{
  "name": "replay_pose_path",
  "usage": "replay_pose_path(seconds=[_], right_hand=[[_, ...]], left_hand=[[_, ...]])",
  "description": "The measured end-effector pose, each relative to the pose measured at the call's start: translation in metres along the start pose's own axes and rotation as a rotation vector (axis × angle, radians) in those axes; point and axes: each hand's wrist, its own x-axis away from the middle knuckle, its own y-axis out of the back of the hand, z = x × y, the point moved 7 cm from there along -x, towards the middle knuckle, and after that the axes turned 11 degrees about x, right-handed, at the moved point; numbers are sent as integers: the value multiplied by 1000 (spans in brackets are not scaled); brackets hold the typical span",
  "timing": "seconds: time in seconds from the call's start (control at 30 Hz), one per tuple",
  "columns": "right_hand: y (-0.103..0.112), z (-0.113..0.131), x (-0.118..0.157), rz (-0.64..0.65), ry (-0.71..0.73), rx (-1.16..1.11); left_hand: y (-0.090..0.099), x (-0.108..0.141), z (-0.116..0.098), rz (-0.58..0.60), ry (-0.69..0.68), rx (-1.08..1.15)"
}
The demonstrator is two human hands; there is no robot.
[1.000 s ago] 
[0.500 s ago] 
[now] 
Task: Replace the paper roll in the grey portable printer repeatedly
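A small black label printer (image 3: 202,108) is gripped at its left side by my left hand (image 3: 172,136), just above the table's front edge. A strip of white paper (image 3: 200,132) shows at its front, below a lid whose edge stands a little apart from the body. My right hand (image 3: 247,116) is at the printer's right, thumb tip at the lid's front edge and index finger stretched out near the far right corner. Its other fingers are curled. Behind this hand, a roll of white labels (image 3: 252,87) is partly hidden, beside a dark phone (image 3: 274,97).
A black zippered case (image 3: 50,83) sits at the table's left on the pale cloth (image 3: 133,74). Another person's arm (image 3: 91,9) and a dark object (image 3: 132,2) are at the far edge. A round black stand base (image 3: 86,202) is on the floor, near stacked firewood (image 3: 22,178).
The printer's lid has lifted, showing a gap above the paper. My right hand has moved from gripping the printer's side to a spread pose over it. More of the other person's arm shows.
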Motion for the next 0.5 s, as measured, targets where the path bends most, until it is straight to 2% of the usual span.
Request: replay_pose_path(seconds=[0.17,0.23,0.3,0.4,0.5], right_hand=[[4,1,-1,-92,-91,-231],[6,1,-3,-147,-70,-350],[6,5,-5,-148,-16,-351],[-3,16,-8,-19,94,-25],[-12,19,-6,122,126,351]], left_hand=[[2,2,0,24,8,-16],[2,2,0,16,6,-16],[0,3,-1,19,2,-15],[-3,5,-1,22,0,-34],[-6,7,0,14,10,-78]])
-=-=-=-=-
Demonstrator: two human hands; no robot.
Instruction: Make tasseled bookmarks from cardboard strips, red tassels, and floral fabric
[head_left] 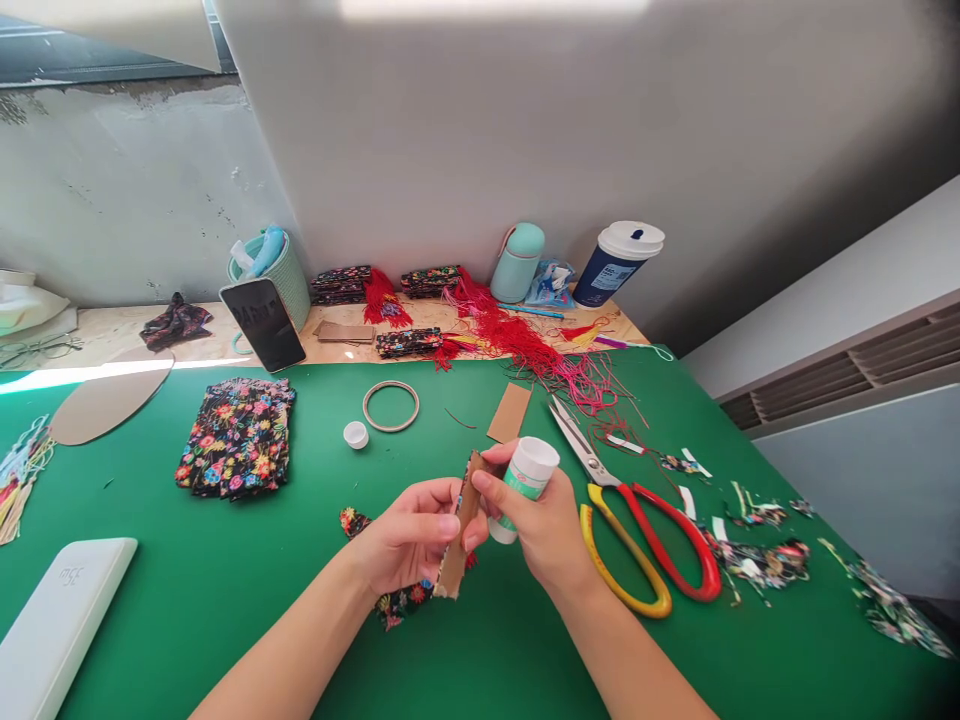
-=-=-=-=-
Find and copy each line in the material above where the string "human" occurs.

The demonstrator is two human hands; there is no robot.
Demonstrator: two human hands; no robot.

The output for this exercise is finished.